**TASK TO CARRY OUT**
Copy the data exactly from the line that contains "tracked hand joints" through the line that contains "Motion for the", keeping both end lines and leaving out everything else.
+---+
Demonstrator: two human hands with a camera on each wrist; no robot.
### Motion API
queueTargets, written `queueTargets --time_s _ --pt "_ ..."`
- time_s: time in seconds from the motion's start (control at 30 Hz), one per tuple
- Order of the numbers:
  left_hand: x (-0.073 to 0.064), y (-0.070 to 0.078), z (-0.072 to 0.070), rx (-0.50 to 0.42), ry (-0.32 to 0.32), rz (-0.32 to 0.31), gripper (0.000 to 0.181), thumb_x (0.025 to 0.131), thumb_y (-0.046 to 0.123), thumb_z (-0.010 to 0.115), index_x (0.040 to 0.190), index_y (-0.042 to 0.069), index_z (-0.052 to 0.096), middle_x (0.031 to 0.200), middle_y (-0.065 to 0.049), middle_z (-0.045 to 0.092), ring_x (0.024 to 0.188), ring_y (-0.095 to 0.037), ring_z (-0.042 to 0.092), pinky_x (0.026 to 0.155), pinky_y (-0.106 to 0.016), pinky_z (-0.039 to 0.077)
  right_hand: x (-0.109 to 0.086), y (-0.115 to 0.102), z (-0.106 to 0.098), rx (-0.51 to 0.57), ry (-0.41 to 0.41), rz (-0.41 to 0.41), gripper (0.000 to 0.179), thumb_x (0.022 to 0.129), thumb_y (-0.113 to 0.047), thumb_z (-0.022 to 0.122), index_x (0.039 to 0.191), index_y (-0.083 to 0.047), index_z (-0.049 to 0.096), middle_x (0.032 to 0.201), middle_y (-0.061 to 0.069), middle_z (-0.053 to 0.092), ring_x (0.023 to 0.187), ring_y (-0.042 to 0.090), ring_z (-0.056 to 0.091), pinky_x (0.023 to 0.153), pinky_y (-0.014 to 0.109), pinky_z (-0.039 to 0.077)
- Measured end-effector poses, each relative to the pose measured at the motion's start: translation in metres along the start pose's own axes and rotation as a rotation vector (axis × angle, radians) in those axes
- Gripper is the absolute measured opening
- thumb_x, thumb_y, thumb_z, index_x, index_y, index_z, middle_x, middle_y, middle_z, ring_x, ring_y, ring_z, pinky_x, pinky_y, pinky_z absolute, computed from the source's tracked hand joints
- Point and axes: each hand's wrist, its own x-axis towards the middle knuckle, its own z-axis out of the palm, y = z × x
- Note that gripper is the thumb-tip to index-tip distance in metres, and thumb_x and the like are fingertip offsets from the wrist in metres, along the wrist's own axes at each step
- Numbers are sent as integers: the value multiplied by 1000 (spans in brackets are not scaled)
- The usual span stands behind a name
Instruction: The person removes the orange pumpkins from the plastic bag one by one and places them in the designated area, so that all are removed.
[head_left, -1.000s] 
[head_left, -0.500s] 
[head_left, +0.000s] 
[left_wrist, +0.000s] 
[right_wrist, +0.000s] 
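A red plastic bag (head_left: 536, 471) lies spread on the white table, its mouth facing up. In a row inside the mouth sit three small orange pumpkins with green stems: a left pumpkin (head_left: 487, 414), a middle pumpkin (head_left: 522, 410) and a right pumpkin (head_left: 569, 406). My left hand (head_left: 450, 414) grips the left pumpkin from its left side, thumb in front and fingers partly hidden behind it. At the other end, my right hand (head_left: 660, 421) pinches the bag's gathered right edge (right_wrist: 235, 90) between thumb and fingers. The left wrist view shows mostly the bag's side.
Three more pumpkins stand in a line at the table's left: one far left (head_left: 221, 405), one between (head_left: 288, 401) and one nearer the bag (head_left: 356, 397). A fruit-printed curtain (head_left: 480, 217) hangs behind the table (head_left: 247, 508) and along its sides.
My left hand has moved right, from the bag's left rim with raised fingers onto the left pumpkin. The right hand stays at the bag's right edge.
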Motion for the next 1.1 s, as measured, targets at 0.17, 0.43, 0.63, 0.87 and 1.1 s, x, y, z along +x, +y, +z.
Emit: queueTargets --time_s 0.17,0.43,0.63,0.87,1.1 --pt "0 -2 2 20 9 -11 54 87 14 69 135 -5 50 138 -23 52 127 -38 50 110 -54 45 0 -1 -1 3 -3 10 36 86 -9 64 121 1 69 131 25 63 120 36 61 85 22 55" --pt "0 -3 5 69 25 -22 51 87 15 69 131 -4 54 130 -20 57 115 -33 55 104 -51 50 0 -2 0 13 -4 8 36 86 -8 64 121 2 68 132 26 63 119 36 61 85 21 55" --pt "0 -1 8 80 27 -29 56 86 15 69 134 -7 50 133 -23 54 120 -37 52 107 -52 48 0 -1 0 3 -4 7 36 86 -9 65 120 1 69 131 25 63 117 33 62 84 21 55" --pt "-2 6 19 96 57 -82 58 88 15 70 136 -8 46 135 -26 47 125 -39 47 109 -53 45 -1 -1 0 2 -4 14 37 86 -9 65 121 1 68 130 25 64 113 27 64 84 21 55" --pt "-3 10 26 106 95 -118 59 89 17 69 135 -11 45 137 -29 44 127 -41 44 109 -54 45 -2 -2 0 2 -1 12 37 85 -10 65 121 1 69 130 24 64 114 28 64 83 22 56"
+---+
**WRITTEN ANSWER**
- thumb_x, thumb_y, thumb_z, index_x, index_y, index_z, middle_x, middle_y, middle_z, ring_x, ring_y, ring_z, pinky_x, pinky_y, pinky_z absolute, computed from the source's tracked hand joints
- Point and axes: each hand's wrist, its own x-axis towards the middle knuckle, its own z-axis out of the palm, y = z × x
- Note that gripper is the thumb-tip to index-tip distance in metres, and thumb_x and the like are fingertip offsets from the wrist in metres, along the wrist's own axes at each step
- Numbers are sent as integers: the value multiplied by 1000 (spans in brackets are not scaled)
- The usual span stands behind a name
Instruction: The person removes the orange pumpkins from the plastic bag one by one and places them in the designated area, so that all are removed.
[head_left, -1.000s] 
[head_left, -0.500s] 
[head_left, +0.000s] 
[left_wrist, +0.000s] 
[right_wrist, +0.000s] 
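A red plastic bag (head_left: 536, 471) lies spread on the white table, its mouth facing up. In a row inside the mouth sit three small orange pumpkins with green stems: a left pumpkin (head_left: 487, 414), a middle pumpkin (head_left: 522, 410) and a right pumpkin (head_left: 569, 406). My left hand (head_left: 450, 414) grips the left pumpkin from its left side, thumb in front and fingers partly hidden behind it. At the other end, my right hand (head_left: 660, 421) pinches the bag's gathered right edge (right_wrist: 235, 90) between thumb and fingers. The left wrist view shows mostly the bag's side.
Three more pumpkins stand in a line at the table's left: one far left (head_left: 221, 405), one between (head_left: 288, 401) and one nearer the bag (head_left: 356, 397). A fruit-printed curtain (head_left: 480, 217) hangs behind the table (head_left: 247, 508) and along its sides.
My left hand has moved right, from the bag's left rim with raised fingers onto the left pumpkin. The right hand stays at the bag's right edge.
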Motion for the next 1.1 s, as measured, targets at 0.17, 0.43, 0.63, 0.87 and 1.1 s, x, y, z along +x, +y, +z.

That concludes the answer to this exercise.